Palestinese e team di NBC News aggrediti da coloni israeliani in Cisgiordania
Palestinese e team di NBC News aggrediti da coloni israeliani in Cisgiordania

Una donna palestinese e un team di NBC News sono stati aggrediti da coloni israeliani in Cisgiordania il 29 agosto 2026. L’attacco, avvenuto durante un reportage in un villaggio palestinese, ha causato ferite a diversi membri del team e ha suscitato reazioni da parte del governo israeliano. La situazione ha riacceso le tensioni in una regione già segnata da episodi di violenza e tensioni etniche. L’incidente ha visto l’intervento delle forze di sicurezza israeliane, che hanno cercato di contenere la situazione e proteggere i civili.
Aggressione a un team di giornalisti
Il 29 agosto 2026, un team di NBC News, composto da un reporter, un fotografo e un produttore, era in corso di intervista con una donna palestinese, Aida Ahmed Abdullah, e la sua famiglia nel villaggio di Jalud, vicino a Nablus. Durante la visita, un gruppo di coloni israeliani, mascherati e armati, ha attaccato i giornalisti e la donna. Secondo le descrizioni dei testimoni, un’auto con targa israeliana è arrivata in salita e ha fermato i membri del team, che stavano camminando verso casa. I coloni, con cappucci neri e bastoni, hanno colpito i giornalisti e hanno lanciato pietre.
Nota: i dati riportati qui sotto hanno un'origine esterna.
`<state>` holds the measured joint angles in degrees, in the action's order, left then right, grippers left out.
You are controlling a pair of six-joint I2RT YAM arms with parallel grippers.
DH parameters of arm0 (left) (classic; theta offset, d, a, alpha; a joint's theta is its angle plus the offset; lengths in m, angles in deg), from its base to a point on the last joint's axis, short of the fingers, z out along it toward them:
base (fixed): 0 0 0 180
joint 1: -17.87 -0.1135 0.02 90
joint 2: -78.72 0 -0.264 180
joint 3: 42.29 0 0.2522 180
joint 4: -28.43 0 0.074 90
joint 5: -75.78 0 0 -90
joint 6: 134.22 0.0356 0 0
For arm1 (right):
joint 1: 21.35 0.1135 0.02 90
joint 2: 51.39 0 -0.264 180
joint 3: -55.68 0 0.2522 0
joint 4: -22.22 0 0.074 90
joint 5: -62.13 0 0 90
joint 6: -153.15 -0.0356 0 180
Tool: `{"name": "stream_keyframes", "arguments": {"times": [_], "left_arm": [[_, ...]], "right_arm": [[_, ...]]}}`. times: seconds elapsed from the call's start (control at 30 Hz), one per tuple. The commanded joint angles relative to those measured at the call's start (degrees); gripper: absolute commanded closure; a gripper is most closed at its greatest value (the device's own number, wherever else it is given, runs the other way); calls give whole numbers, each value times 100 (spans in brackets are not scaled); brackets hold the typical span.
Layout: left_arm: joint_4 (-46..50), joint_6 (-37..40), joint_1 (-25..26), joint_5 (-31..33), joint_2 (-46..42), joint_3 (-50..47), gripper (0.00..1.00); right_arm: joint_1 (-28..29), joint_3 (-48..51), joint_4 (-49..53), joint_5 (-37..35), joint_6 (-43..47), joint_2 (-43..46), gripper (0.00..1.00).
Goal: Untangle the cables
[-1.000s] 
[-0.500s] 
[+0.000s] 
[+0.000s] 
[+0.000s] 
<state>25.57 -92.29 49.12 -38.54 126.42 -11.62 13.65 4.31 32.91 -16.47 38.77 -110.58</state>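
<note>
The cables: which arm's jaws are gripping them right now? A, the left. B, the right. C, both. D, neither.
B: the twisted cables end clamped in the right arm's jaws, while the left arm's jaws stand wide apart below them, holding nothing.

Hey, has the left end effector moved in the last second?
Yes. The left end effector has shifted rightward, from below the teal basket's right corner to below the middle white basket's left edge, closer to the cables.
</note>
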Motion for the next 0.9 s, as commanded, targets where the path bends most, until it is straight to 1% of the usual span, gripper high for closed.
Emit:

Le forze di sicurezza israeliane hanno riferito di aver identificato i coloni e di averli rimossi da una casa palestinese.
Il team NBC ha subito danni alle attrezzature e a un veicolo. La donna palestinese, Aida Ahmed Abdullah, è stata trasportata in ospedale per cure, mentre i giornalisti hanno ricevuto cure mediche. Secondo il marito della donna, Mahmoud Toubasi, la sua condizione si è migliorata, ma lei rimane in ospedale. L’incidente è stato registrato da video, che mostra l’auto che si avvicina e i coloni che si sporgono dal finestrino per attaccare.
Reazioni del governo israeliano
Il primo ministro Benjamin Netanyahu e il suo portavoce Doron Spielman hanno condannato l’aggressione e hanno espresso preoccupazione per la violenza da parte di un “gruppo di ribelli” che violano la legge. Netanyahu ha affermato che tali atti di violenza danneggiano la legittimità internazionale di Israele e ostacolano le operazioni delle forze di difesa. Spielman ha aggiunto che le azioni dei coloni mettono in pericolo sia ebrei che arabi e interferiscono con le missioni di sicurezza.
Netanyahu ha chiesto alle forze di sicurezza di arrestare i responsabili e di garantire giustizia.
Secondo i dati dell’ufficio delle Nazioni Unite per le attività umanitarie, tra gennaio e luglio 2026, 76 palestinesi sono stati uccisi da forze israeliane o coloni. Tre israeliani sono morti nello stesso periodo. L’escalation della violenza ha reso più pressante la richiesta di intervento da parte delle forze di sicurezza israeliane per mantenere l’ordine e proteggere i civili.
Un contesto di tensioni crescenti
La Cisgiordania, occupata da Israele dal 1967, è un’area in cui le tensioni tra palestinesi e coloni israeliani sono sempre più acute. Il villaggio di Qusra, in particolare, è stato teatro di attacchi settariali per settimane. L’incidente di sabato ha messo in evidenza l’incertezza e la fragilità della situazione in una regione dove la violenza è diventata una realtà quotidiana. I giornalisti, sia stranieri che locali, hanno segnalato un aumento degli attacchi in tutta la Cisgiordania. Le forze di sicurezza israeliane hanno affermato di aver condannato tutte le forme di violenza e di continuare a operare per ripristinare l’ordine. Tuttavia, il governo israeliano è stato criticato per il suo atteggiamento nei confronti degli attacchi da parte dei coloni, che molti governi considerano illegali. La situazione rimane delicata e le tensioni potrebbero ulteriormente crescere nel prossimo futuro.